Your preparer is gone, and you are stuck with the bill. What do you do?

This situation is one of the most stressful a taxpayer can experience: seeking help from a tax preparer you thought was an expert but turned out to be a fly-by-the-night or unqualified preparer who left you with nowhere to turn.

This is a legitimate and consistent problem that Congress is now looking to address.

Reps. Ron Estes (R-Kan.) and Terri Sewell (D-Ala.) recently introduced legislation, H.R. 3466, which would clarify the IRS’s authority to revoke a bad tax preparer’s Personal Tax Identification Number (PTIN) and thus protect taxpayers from habitually bad actors. The bipartisan proposal would create a process to allow the IRS to revoke a tax preparer’s PTIN based on negligence, fraud or abuse of the tax system.

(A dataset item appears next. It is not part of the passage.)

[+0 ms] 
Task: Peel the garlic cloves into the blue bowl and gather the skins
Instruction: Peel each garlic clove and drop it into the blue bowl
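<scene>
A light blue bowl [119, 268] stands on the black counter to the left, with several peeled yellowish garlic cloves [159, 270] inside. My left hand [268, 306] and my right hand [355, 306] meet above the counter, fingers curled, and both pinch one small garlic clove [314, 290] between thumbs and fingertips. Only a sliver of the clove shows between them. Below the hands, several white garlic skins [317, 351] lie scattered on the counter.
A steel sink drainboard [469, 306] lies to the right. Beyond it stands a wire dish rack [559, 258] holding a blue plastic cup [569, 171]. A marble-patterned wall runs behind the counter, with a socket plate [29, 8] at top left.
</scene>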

The timing couldn’t be more important.

In 2017, The Federal Trade Commission ranked tax preparer fraud in the top 30 most common types of fraud. And, according to the National Taxpayer Advocate, nearly half of all taxpayers who seek assistance use a tax return preparer who is either non-credentialed or not subject to state oversight and standards. As a result, at the hands of too many incompetent and unethical preparers, innocent taxpayers have filed inaccurate tax returns or have had their identities and refunds stolen. Unfortunately, we’ve seen too many people in distress after a fly-by-the-night preparer scams them, steals their information, or leaves them liable to the IRS for the preparer’s mistakes or fraud on their returns.

This must change. If a tax preparer regularly files bad returns, they should be stopped.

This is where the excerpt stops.